### YOUR OBJECTIVE
Set the listing down again exactly, please, apart from its pictures.

### DATASET EXCERPT
────────────────

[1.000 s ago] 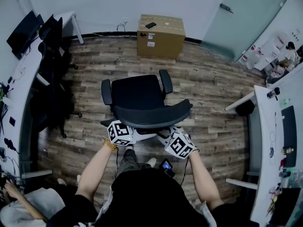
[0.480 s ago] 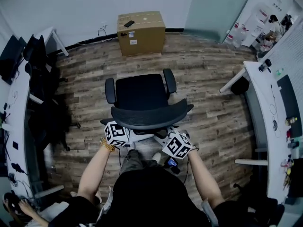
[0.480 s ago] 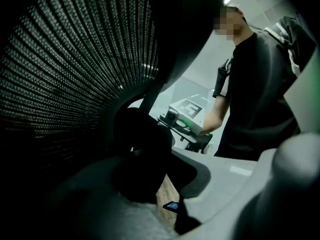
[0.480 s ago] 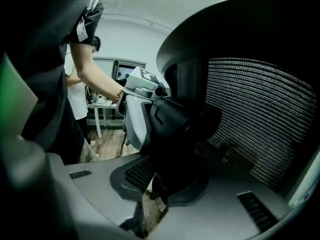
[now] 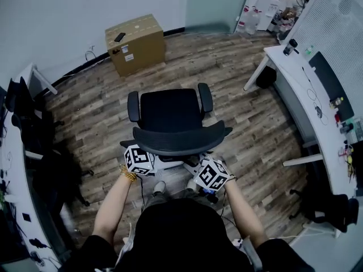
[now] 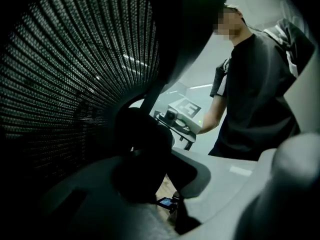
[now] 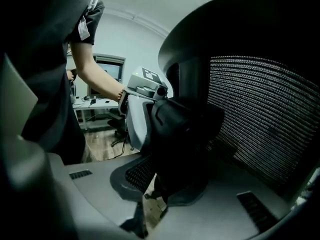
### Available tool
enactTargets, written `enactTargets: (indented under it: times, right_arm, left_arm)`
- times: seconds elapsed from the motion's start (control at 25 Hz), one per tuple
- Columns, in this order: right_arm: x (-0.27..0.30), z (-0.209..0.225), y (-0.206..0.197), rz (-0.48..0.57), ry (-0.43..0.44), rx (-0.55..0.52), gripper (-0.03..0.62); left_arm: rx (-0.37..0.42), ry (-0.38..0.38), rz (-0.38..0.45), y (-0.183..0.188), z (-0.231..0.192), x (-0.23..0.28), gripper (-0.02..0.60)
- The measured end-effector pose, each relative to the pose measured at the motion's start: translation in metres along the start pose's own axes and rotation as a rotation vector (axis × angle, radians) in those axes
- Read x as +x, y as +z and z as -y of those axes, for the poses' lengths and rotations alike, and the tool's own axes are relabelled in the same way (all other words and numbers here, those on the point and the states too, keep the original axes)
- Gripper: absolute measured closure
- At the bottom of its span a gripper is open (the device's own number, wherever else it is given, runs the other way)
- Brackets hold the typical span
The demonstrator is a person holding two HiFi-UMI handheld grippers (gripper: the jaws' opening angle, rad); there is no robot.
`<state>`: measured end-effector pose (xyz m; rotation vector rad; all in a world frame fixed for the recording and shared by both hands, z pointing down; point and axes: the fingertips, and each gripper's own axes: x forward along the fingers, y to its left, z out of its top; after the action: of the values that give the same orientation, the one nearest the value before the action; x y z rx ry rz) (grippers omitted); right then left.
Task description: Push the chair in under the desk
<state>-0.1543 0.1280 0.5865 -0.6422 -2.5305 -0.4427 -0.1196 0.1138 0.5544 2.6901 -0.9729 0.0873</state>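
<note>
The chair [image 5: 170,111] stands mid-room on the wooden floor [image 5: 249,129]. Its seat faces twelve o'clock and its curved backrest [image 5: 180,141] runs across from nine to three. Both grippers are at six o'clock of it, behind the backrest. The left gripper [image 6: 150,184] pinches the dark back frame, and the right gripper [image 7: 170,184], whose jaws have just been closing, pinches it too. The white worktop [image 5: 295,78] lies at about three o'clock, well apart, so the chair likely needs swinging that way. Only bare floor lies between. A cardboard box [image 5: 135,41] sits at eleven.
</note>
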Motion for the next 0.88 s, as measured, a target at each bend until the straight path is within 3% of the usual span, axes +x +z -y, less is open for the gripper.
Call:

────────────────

### WRITTEN ANSWER
[1.000 s ago] 
[0.480 s ago] 
[0.480 s ago] 
[0.480 s ago] 
[now] 
[now] 
[now] 
### Available tool
enactTargets, written `enactTargets: (indented under it: times, right_arm, left_arm)`
- times: seconds elapsed from the motion's start (control at 25 Hz), one per tuple
- Columns, in this order: right_arm: x (-0.27..0.30), z (-0.209..0.225), y (-0.206..0.197), rz (-0.48..0.57), ry (-0.43..0.44), rx (-0.55..0.52), gripper (-0.03..0.62); left_arm: rx (-0.37..0.42), ry (-0.38..0.38), rz (-0.38..0.45), y (-0.183..0.188), z (-0.231..0.192), x (-0.23..0.28), gripper (-0.02..0.60)
- The measured end-effector pose, each relative to the pose measured at the motion's start: translation in metres along the start pose's own axes and rotation as a rotation vector (axis × angle, radians) in those axes
- Read x as +x, y as +z and z as -y of those axes, for the poses' lengths and rotations alike, and the tool's own axes are relabelled in the same way (all other words and numbers here, those on the point and the states too, keep the original axes)
- Gripper: absolute measured closure
- At the bottom of its span a gripper is open (the device's own number, wherever else it is given, runs the other way)
- Brackets hold the typical span
The demonstrator is a person holding two HiFi-UMI handheld grippers (gripper: the jaws' opening angle, rad); there is no robot.
`<state>`: measured end-effector pose (xyz m; rotation vector rad; all in a world frame fixed for the recording and shared by both hands, z pointing down; point and axes: the fingertips, and each gripper's own axes: x forward along the fingers, y to its left, z out of its top; after the action: of the values that give the same orientation, the one nearest the value before the action; x y z rx ry rz) (grippers omitted); right then left.
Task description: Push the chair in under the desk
<state>-0.1543 0.1280 0.5865 -0.6422 -2.5305 -0.4427 -0.1196 0.1138 0.5544 2.6901 -0.9729 0.0873</state>
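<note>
The chair [image 5: 170,111] stands mid-room on the wooden floor [image 5: 249,129]. Its seat faces twelve o'clock and its curved backrest [image 5: 180,141] runs across from nine to three. Both grippers are at six o'clock of it, behind the backrest. The left gripper [image 6: 150,184] pinches the dark back frame, and the right gripper [image 7: 170,184], whose jaws have just been closing, pinches it too. The white worktop [image 5: 295,78] lies at about three o'clock, well apart, so the chair likely needs swinging that way. Only bare floor lies between. A cardboard box [image 5: 135,41] sits at eleven.
</note>
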Motion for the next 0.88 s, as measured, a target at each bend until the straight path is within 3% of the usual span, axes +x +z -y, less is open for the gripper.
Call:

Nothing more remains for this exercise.